**TASK TO COMPLETE**. Among the lines below, a stretch begins at the one with "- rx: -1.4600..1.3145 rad" and ends at the one with "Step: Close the". Repeat that stretch exactly, ends included.

########################################

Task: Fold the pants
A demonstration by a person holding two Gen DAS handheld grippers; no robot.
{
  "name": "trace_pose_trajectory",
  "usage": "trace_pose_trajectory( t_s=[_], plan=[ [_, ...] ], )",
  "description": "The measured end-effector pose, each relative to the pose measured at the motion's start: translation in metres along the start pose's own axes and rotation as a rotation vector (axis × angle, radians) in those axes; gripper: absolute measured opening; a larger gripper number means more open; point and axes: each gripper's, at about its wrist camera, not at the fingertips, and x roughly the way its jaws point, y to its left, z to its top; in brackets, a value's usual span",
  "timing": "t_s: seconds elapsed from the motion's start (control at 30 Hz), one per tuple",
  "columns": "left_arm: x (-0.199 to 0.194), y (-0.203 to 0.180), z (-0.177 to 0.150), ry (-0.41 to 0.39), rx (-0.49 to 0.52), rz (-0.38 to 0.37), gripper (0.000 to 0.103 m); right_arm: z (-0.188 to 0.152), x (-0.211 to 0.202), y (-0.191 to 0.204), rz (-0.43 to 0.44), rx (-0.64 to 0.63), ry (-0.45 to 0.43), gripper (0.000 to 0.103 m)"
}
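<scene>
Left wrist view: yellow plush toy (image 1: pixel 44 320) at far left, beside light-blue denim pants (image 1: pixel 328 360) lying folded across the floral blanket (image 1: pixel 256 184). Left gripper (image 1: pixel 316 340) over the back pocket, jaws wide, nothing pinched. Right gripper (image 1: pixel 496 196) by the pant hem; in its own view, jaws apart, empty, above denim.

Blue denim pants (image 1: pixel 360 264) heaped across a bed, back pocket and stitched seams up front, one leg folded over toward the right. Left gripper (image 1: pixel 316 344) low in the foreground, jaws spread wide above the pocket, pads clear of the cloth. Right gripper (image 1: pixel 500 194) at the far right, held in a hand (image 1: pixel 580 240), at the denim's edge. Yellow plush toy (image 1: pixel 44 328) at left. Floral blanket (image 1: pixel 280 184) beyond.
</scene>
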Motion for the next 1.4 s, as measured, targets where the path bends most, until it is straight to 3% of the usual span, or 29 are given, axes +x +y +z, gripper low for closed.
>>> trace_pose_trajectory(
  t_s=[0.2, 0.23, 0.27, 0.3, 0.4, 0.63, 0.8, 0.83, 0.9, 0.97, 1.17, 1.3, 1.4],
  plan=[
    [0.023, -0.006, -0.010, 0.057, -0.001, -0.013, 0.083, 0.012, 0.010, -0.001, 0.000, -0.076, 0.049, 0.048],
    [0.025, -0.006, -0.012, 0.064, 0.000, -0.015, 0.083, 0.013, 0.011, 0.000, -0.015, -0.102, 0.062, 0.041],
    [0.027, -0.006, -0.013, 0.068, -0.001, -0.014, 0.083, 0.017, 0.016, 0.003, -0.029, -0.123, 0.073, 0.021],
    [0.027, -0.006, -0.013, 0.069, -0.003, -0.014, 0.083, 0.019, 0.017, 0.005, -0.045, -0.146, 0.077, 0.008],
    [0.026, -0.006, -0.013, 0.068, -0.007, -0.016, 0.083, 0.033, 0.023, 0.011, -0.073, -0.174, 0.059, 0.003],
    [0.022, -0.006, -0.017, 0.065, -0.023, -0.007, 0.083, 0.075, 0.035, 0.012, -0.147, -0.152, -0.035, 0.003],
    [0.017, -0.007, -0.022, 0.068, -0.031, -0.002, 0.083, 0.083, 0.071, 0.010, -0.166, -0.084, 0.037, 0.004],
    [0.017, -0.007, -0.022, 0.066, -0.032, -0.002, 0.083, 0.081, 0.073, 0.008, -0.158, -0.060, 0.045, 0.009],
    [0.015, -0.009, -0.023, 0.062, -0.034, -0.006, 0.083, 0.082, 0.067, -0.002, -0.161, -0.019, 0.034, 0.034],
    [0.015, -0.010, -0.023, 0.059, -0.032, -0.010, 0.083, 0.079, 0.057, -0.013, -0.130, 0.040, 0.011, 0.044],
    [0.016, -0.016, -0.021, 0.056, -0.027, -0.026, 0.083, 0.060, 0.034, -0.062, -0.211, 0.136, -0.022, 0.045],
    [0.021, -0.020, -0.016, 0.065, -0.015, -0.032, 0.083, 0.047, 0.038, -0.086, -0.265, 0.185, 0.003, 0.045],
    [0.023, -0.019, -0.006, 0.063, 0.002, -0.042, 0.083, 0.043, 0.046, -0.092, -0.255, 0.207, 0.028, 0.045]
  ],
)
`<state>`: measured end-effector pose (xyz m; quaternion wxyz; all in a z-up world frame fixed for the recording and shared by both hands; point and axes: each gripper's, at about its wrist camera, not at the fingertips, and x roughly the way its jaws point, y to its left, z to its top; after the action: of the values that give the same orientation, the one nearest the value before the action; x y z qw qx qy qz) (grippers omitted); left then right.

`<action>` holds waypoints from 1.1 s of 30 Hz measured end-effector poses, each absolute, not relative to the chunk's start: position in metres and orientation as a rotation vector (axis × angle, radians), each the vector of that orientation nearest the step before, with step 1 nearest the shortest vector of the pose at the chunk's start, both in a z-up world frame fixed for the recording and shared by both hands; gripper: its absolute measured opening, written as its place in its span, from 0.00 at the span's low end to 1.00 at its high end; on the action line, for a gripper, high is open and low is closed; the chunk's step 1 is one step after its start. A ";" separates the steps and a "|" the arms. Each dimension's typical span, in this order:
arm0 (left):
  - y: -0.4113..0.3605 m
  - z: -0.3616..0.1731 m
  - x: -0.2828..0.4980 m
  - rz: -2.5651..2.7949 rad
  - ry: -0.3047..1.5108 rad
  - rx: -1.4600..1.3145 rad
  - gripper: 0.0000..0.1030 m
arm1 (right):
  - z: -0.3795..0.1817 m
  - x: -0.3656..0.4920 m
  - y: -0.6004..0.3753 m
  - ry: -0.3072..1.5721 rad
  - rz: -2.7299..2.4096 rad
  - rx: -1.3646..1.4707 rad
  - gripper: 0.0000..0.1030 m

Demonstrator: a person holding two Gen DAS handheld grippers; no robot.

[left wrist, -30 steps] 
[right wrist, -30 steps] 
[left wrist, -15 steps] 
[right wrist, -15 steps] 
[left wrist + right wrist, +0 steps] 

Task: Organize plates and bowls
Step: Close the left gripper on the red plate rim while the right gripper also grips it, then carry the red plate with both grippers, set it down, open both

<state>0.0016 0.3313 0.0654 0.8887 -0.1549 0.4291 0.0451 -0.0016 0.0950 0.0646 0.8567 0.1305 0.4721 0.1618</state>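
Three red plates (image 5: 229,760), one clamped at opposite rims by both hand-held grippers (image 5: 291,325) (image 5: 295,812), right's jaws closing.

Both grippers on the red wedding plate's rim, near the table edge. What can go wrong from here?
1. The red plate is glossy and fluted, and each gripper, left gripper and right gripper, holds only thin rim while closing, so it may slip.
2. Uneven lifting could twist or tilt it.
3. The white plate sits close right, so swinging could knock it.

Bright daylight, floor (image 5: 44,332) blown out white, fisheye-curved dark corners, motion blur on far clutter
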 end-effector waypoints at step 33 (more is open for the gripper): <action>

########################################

**RESPONSE FOR THIS EXERCISE**.
  - rx: -1.4600..1.3145 rad
  - gripper: 0.0000..0.1030 m
arm1 (right):
  - z: -0.3795..0.1817 m
  - x: -0.3656..0.4920 m
  - y: -0.6004..0.3753 m
  - ry: -0.3072..1.5721 rad
  - rz: -2.7299..2.4096 rad
  - rx: -1.3646..1.4707 rad
  - gripper: 0.0000..0.1030 m

Demonstrator: a person holding two Gen DAS handheld grippers; no robot.

[left wrist, -30 steps] 
[right wrist, -30 steps] 
[left wrist, -15 steps] 
[right wrist, -15 steps] 
[left wrist + right wrist, +0 steps] 

Task: Organize plates and bowls
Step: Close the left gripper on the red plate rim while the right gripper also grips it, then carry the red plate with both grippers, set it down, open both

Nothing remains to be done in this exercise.